Goal of the exercise:
The required result is a copy of each line below in which "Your" appears.

Collected data entries
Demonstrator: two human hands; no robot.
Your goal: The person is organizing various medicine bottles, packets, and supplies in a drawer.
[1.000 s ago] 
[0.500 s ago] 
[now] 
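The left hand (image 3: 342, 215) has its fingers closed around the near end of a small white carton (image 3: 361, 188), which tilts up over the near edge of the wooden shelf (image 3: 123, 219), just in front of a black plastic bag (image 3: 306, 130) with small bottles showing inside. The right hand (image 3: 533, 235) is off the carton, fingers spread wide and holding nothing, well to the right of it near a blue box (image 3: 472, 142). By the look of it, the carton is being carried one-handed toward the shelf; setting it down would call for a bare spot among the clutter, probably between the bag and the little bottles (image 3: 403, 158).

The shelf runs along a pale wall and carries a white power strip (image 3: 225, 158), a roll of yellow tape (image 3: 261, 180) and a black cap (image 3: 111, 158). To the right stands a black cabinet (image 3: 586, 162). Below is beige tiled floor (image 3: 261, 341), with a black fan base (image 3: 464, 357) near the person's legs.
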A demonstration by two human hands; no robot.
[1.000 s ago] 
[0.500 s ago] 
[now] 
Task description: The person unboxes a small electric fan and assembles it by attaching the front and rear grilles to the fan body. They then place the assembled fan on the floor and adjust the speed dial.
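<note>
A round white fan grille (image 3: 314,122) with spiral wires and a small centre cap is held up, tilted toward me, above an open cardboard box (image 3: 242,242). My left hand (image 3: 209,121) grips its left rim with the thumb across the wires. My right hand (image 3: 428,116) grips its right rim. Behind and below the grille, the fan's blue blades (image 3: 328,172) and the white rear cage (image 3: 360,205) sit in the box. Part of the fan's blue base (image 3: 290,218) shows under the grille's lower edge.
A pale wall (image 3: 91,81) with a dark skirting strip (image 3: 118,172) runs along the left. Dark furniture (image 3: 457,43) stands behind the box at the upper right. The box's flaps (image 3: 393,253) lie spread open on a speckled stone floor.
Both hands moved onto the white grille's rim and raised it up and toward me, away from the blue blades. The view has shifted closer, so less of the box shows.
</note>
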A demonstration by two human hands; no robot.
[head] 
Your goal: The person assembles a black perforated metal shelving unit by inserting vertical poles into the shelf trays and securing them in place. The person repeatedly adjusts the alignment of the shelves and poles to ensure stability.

Answer space:
Your goal: The person is organizing various medicine bottles, packets, and supplies in a drawer.
Your goal: The person assembles a black perforated metal shelving unit by inserting vertical poles into the shelf trays and securing them in place. The person repeatedly adjusts the alignment of the shelves and poles to ensure stability.

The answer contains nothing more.